TASK.
Any picture must be dropped, but each line of the data should be duplicated exactly.

THE DATA.
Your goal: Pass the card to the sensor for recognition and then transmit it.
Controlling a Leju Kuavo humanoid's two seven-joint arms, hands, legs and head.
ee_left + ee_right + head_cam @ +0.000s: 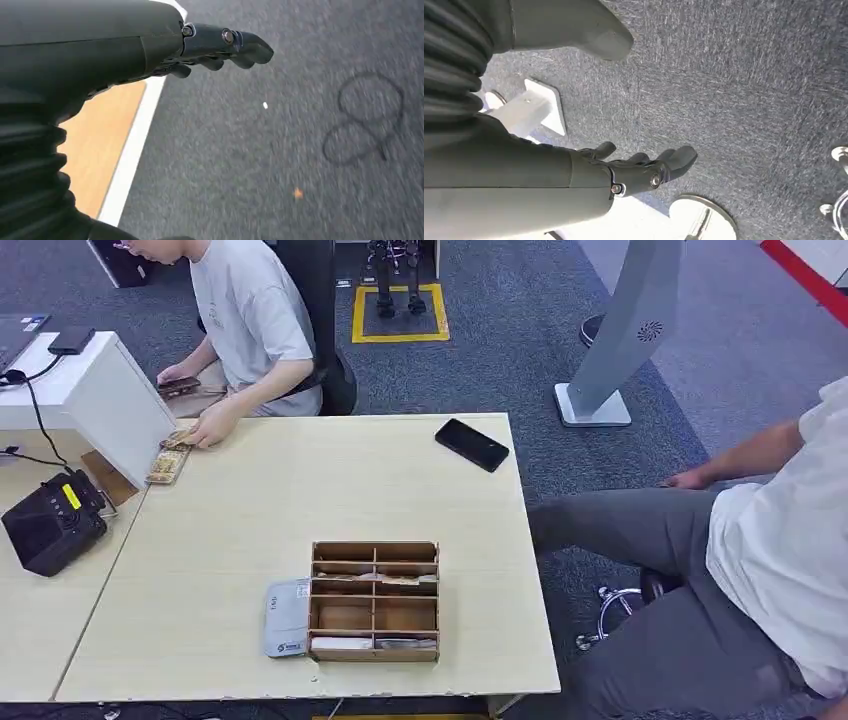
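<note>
A wooden compartment box point(375, 601) stands near the front edge of the light table point(230, 540), with cards point(342, 644) lying in its front slots. A grey-white card point(287, 617) lies flat against the box's left side. The black sensor unit point(52, 523) with a yellow label sits on the neighbouring table at the far left. My left hand point(220, 47) hangs over grey carpet, fingers loosely extended, holding nothing. My right hand point(639, 170) also hangs over the carpet, thumb apart from the fingers, empty.
A black phone point(472, 444) lies at the table's far right corner. A seated person point(245, 325) at the far left handles small boards beside a white box point(95, 390). Another person point(740, 580) sits close on the right. A grey stand point(625, 330) rises behind.
</note>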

RESPONSE.
Your goal: Pass the card to the sensor for recognition and then transmit it.
Controlling a Leju Kuavo humanoid's two seven-joint arms, hands, legs and head.
ee_left + ee_right + head_cam @ +0.000s: 
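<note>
A wooden compartment box point(375, 601) stands near the front edge of the light table point(230, 540), with cards point(342, 644) lying in its front slots. A grey-white card point(287, 617) lies flat against the box's left side. The black sensor unit point(52, 523) with a yellow label sits on the neighbouring table at the far left. My left hand point(220, 47) hangs over grey carpet, fingers loosely extended, holding nothing. My right hand point(639, 170) also hangs over the carpet, thumb apart from the fingers, empty.
A black phone point(472, 444) lies at the table's far right corner. A seated person point(245, 325) at the far left handles small boards beside a white box point(95, 390). Another person point(740, 580) sits close on the right. A grey stand point(625, 330) rises behind.
</note>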

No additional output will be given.